CSE (Artificial Intelligence and Machine Learning)
The Department of CSE (AI-ML) was started in the year 2023 with an intake of 60, as an Emerging Branch in the area of Computer Science and Engineering. Later, the intake is increased to 120 in the 2024-25 academic year.
A relatively new program in computer science, artificial intelligence (AI) is quickly gaining ground in a wide range of industries, including healthcare, security, entertainment, education, autonomous vehicles, intelligent robots, space exploration, speech recognition, stock trading, and many more. Our lives have changed significantly as a result of AI and its uses. By imitating human intelligence, artificial intelligence (AI) seeks to instill intelligence in robots. An application of artificial intelligence (AI) called machine learning (ML) aims to give machines the capacity for self-learning. The digital revolution is greatly aided by AI and ML, which have also produced a large number of job prospects. Professional engineers with training in these technologies are in high demand. This program offers essential degrees that elevate the status of the student industry.
To emerge as a center of excellence in Artificial Intelligence and Machine Learning, empowering students to become innovative professionals and ethical leaders who contribute to societal advancement through intelligent technologies.
MISSION
To impart quality education in computer science with a strong foundation in AI and ML technologies.
To promote research, innovation, and practical problem-solving through real-world projects and collaborations.
To foster industry-academia interaction for internships, certifications, and placements.
To inculcate professional ethics, social responsibility, and leadership qualities in students.

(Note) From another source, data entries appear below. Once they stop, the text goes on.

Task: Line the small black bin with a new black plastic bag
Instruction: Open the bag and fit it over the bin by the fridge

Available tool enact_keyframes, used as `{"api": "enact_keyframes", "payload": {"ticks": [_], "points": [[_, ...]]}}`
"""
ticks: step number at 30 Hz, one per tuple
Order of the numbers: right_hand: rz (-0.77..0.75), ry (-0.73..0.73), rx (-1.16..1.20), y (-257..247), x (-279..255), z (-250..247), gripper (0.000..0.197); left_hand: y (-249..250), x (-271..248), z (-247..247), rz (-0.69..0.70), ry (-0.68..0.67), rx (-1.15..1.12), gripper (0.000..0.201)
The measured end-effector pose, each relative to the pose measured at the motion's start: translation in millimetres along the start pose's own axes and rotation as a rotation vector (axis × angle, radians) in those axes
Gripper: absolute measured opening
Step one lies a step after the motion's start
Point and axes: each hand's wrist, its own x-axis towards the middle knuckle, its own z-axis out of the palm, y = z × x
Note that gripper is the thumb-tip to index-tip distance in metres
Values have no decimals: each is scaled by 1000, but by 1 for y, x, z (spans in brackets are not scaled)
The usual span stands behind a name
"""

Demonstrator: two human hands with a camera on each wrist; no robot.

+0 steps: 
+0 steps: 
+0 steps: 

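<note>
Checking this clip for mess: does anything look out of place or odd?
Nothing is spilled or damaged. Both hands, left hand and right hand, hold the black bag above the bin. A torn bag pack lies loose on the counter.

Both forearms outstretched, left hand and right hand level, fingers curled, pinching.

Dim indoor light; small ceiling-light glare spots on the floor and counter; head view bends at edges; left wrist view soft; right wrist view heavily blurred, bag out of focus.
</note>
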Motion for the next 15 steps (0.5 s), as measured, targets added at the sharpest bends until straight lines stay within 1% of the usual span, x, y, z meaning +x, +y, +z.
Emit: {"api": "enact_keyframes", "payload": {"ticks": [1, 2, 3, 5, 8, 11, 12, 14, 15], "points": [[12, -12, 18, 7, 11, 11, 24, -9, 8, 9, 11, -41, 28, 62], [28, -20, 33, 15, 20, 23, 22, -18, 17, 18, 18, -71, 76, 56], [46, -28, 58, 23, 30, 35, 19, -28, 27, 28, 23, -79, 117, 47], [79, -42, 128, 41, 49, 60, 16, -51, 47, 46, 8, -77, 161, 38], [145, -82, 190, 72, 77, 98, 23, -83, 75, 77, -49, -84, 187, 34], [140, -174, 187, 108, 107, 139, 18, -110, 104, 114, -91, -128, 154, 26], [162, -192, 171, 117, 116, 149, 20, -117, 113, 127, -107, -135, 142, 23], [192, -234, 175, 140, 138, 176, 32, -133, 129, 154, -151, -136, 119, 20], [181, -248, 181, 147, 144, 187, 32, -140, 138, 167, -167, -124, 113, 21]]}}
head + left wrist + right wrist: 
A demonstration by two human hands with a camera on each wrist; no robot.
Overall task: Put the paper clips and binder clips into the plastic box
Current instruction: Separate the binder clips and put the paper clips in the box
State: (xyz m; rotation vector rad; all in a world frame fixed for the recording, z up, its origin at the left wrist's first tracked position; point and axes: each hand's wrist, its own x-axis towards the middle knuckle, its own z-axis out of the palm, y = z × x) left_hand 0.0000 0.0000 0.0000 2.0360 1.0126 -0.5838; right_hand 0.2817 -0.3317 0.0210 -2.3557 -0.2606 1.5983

To support continuous learning and adaptation to technological advancements.
Program Objectives (POs)
PO1: Engineering Knowledge: Apply knowledge of mathematics, science, and engineering fundamentals.
PO2: Problem Analysis: Identify and analyze complex problems using principles of computing and AI/ML.
PO3: Design/Development of Solutions: Design software or systems that meet desired needs.
PO4: Conduct Investigations: Use research-based knowledge to conduct experiments and analyze data.
PO5: Modern Tool Usage: Create, select, and apply modern tools and techniques in AI/ML.
PO6: Engineer and Society: Assess societal, legal, and cultural issues relevant to AI solutions.
PO7: Environment and Sustainability: Understand the impact of AI/ML in societal and environmental contexts.
PO8: Ethics: Commit to professional ethics and responsibilities.
PO9: Individual and Team Work: Function effectively as an individual and in diverse teams.
PO10: Communication: Communicate effectively in both technical and non-technical contexts.
Program Educational Objectives (PEOs)
PEO1: Apply core knowledge of computer science and AI/ML techniques to solve real-world problems effectively.
PEO2: Pursue higher education, research, or successful careers in leading industries and organizations.
PEO3: Demonstrate professional ethics, teamwork, communication, and leadership skills in multidisciplinary environments.
PEO4: Continuously upgrade their knowledge and skills in emerging areas through lifelong learning.
Program Specific Outcomes (PSOs)
PSO1: Apply AI and ML concepts to build intelligent systems and data-driven solutions.
PSO2: Develop and deploy scalable software using modern tools and platforms in AI/ML domains.
PSO3: Take part in research or develop new ideas in AI & ML, and get ready for higher studies or projects.
Clarity – developing the Vision
Having clarity of purpose and a clear picture of what you desire, is probably the single most important factor in achievement. Why is Clarity so important?
Without clarity, you send a very garbled message out to the Universe. We know that the Law of Attraction says that we will attract what we focus on, so if we don’t have clarity, we will attract confusion.
The laboratories are the backbone of engineering course of study, the Laboratory instruction develops students' experimental skills, ability to work in teams and communicate effectively, learn from failure, and be responsible for their own results. We have the following laboratories with full-fledged faculties.
AIML Lab
The AIML Lab is dedicated to fostering advanced research and practical learning in the domains of Artificial Intelligence and Machine Learning. The lab is equipped with high-performance computing resources, AI development frameworks, and datasets to support projects in deep learning, natural language processing, computer vision, and data analytics. Students engage in hands-on implementation of algorithms, model training, and participate in interdisciplinary AI-driven projects.